#### WORK INSTRUCTIONS:
Return each line of the data below verbatim; pictures are to be left out.

*** Begin section ***

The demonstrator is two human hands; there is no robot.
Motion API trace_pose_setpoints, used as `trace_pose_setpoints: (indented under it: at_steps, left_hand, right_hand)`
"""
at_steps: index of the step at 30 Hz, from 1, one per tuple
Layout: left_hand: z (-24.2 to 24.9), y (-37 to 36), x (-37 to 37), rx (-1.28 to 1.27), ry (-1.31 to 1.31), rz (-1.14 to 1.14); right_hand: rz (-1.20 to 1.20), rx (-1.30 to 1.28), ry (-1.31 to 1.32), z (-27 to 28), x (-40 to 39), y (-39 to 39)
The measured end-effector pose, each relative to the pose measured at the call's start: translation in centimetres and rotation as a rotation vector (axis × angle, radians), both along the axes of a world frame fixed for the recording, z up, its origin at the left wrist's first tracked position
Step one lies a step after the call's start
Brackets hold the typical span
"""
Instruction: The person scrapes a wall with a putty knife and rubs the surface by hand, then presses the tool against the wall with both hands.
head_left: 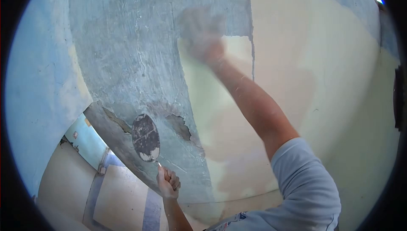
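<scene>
My left hand (168, 182) is closed round the thin handle of a dark oval paddle-like tool (146, 137). The tool's flat face is smeared with white, and it is held up in front of the lower wall. Higher up, my right hand (201, 33) is stretched out at the wall. Motion blurs its fingers, and I cannot make out whether they hold anything. Around it, bare blue-grey wall (127, 31) meets a smooth pale cream patch (216, 82) with a sharp upper edge.
A broad cream area (292, 31) covers the wall to the right. Broken plaster (180, 126) shows near the tool, beside the edge of an opening (123, 163) at lower left. Through it I see another room's floor and walls. A dark object (397, 97) is at far right.
</scene>
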State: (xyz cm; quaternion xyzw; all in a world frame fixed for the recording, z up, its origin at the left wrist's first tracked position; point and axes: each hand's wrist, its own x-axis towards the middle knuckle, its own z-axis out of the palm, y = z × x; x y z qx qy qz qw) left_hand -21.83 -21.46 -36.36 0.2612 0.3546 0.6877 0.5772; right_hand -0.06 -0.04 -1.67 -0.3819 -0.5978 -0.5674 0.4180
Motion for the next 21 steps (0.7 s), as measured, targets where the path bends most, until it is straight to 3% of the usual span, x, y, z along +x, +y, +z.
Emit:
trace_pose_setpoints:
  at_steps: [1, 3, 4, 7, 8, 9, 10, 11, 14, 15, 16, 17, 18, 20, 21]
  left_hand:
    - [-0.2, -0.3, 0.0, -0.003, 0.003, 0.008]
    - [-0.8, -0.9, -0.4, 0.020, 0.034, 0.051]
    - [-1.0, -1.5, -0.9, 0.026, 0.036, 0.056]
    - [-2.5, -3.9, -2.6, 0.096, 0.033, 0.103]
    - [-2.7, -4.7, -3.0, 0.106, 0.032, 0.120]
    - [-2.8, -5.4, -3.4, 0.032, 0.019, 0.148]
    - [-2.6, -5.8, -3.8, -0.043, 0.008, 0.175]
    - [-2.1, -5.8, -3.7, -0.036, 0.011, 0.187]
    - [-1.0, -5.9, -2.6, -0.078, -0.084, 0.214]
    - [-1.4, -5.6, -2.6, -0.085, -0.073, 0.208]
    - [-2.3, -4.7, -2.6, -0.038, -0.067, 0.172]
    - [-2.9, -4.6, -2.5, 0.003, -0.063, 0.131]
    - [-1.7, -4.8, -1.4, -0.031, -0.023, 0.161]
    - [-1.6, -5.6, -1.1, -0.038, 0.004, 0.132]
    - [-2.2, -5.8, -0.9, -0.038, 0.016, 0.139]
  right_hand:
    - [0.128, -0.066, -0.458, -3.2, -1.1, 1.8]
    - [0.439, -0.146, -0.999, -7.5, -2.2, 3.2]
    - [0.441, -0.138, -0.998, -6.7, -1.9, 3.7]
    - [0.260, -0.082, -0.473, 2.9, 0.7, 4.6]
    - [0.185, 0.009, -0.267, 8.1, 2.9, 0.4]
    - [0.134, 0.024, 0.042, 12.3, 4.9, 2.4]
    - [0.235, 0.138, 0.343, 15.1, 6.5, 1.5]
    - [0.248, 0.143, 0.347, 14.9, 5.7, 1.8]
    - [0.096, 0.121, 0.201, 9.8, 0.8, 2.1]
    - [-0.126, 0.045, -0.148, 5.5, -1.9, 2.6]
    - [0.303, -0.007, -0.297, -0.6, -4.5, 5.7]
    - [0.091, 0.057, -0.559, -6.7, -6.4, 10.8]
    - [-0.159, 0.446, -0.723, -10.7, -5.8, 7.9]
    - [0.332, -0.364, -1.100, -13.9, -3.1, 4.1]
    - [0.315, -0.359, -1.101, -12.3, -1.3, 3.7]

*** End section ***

#### EXPECTED ANSWER:
The demonstrator is two human hands; there is no robot.
Motion API trace_pose_setpoints, used as `trace_pose_setpoints: (indented under it: at_steps, left_hand, right_hand)`
"""
at_steps: index of the step at 30 Hz, from 1, one per tuple
Layout: left_hand: z (-24.2 to 24.9), y (-37 to 36), x (-37 to 37), rx (-1.28 to 1.27), ry (-1.31 to 1.31), rz (-1.14 to 1.14); right_hand: rz (-1.20 to 1.20), rx (-1.30 to 1.28), ry (-1.31 to 1.32), z (-27 to 28), x (-40 to 39), y (-39 to 39)
The measured end-effector pose, each relative to the pose measured at the call's start: translation in centimetres and rotation as a rotation vector (axis × angle, radians), both along the axes of a world frame fixed for the recording, z up, its origin at the left wrist's first tracked position
Step one lies a step after the call's start
Brackets hold the typical span
"""
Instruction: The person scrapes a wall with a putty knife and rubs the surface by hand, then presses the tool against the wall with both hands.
head_left: 
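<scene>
My left hand (168, 182) is closed round the thin handle of a dark oval paddle-like tool (146, 137). The tool's flat face is smeared with white, and it is held up in front of the lower wall. Higher up, my right hand (201, 33) is stretched out at the wall. Motion blurs its fingers, and I cannot make out whether they hold anything. Around it, bare blue-grey wall (127, 31) meets a smooth pale cream patch (216, 82) with a sharp upper edge.
A broad cream area (292, 31) covers the wall to the right. Broken plaster (180, 126) shows near the tool, beside the edge of an opening (123, 163) at lower left. Through it I see another room's floor and walls. A dark object (397, 97) is at far right.
</scene>
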State: (xyz cm; quaternion xyzw; all in a world frame fixed for the recording, z up, its origin at the left wrist's first tracked position; point and axes: each hand's wrist, its own x-axis towards the middle knuckle, its own z-axis out of the palm, y = z × x; x y z qx qy qz qw) left_hand -21.83 -21.46 -36.36 0.2612 0.3546 0.6877 0.5772; right_hand -0.06 -0.04 -1.67 -0.3819 -0.5978 -0.5674 0.4180
Motion for the next 21 steps (0.7 s), as measured, targets where the path bends most, until it is straight to 3% of the usual span, x, y, z along +x, +y, +z.
Emit:
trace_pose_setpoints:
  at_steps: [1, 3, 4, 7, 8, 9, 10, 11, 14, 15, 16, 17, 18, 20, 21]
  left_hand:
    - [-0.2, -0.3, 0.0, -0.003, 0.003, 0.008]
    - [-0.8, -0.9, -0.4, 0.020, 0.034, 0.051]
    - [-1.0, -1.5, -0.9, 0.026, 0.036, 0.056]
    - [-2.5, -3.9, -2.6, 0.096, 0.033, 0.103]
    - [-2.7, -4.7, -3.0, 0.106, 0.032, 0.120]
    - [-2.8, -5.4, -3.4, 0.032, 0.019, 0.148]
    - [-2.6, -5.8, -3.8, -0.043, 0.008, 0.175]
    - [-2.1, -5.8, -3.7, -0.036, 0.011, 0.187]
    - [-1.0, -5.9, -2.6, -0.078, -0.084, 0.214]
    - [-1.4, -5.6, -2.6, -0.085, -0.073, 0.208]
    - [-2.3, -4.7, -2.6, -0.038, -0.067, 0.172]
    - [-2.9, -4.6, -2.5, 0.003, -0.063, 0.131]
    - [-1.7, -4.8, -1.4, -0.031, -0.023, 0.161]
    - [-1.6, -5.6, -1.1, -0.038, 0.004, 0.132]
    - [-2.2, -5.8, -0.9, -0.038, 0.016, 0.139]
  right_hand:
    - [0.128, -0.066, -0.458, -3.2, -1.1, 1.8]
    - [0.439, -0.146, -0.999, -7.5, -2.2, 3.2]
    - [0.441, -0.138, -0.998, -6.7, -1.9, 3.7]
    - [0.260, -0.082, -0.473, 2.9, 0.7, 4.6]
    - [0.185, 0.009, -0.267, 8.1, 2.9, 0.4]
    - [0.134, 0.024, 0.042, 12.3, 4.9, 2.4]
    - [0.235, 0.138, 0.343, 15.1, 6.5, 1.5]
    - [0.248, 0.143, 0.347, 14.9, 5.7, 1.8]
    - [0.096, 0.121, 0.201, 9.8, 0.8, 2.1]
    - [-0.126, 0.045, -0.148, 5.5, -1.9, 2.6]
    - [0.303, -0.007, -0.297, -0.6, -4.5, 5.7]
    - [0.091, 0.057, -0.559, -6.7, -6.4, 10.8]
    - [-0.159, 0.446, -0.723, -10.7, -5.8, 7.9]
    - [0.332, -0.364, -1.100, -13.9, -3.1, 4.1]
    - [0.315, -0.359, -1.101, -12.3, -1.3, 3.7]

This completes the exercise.